The Node Operator's Guide to the Lightning Galaxy, Part 2: Node Scoring and Pathfinding

by Bryan Vu

In the first post in this series, we discussed some of the requirements for becoming a routing node operator as well as some of the basic mechanics of setting up a routing node. In this post, we’ll first be discussing channel connectivity and how the concept of “node scoring” can help routing nodes identify other “good” peers to open channels to and maintain channels with. The second topic is high-level discussion about “pathfinding” and about how individual payments are routed. This section will further provide suggestions for how a routing node operator can configure their node so as to become more attractive to Lightning routing algorithms.

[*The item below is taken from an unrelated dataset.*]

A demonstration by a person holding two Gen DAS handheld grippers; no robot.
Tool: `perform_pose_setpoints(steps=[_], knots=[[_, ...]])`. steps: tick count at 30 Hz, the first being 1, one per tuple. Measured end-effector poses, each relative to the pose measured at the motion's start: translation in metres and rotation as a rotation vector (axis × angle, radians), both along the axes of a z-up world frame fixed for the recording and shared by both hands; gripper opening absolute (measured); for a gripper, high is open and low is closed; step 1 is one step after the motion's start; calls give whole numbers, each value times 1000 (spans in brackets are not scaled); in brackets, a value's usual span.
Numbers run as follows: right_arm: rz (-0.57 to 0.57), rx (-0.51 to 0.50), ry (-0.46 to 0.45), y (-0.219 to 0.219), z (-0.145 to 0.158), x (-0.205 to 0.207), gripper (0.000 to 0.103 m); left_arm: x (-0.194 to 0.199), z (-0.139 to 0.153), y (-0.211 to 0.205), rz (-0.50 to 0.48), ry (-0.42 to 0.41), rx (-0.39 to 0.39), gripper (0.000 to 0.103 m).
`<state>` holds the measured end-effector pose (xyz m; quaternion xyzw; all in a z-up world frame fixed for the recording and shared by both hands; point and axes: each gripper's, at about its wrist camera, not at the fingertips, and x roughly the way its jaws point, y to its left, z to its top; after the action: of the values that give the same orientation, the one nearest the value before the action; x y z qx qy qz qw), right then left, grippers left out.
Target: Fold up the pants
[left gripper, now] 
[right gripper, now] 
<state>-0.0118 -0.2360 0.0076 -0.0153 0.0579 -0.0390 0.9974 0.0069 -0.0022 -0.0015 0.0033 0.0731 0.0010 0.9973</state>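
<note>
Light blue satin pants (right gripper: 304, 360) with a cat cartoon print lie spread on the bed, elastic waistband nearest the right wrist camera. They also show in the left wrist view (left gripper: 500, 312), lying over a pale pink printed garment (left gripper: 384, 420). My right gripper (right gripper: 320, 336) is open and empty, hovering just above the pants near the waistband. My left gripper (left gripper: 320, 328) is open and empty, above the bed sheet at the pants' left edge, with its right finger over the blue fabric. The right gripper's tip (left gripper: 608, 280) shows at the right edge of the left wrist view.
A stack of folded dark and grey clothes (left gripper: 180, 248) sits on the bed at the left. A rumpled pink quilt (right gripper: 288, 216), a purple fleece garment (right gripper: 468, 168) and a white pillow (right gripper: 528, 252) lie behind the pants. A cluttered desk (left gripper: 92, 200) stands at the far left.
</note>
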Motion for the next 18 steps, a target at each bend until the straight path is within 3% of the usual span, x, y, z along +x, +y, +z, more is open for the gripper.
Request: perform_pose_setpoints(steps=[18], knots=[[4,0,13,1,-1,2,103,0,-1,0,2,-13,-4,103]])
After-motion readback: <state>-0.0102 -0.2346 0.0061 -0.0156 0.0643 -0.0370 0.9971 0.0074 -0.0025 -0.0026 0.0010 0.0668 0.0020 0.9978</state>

Finding and attracting “good” peers


A node operator seeking to contribute to the Lightning Network and also seeking to earn fees should keep in mind that the purpose of the routing node network is to serve end users, merchants and service providers. Our expectation is that incentives will evolve such that those routing nodes that provide high-quality, fast and reliable routing will be rewarded with higher transaction forwarding volumes and greater fee revenue over time. One of the primary incentive systems that we’ve begun to implement in lnd is called node scoring, with related systems for making channel requests and deciding whether channel requests should be accepted. Note that the development of automated node scoring is still in the early phases, so at this point, routing node operators will have to perform much of this work manually. By explaining some of the high-level ideas and learning from the experience of the community, we hope to improve our thinking in this area as we further develop these tools.

Routing node scoring and channel selection


As discussed previously, lnd employs a system called “Autopilot,” which allows end-user nodes (such as Lightning App) to select routing peers with which to open channels. With the release of our Lightning App at the beginning of the year, we started experimenting with “node scoring,” which is the process of gathering data about nodes and channels to identify those which seem more likely to be reliable routing nodes. We’re still very much in the early experimentation phase, but some of the factors that could potentially be used to calculate node scores include:

channel age - In general, a node with older channels is more likely to be a reliable router, particularly if those channels connect to other high-scoring nodes.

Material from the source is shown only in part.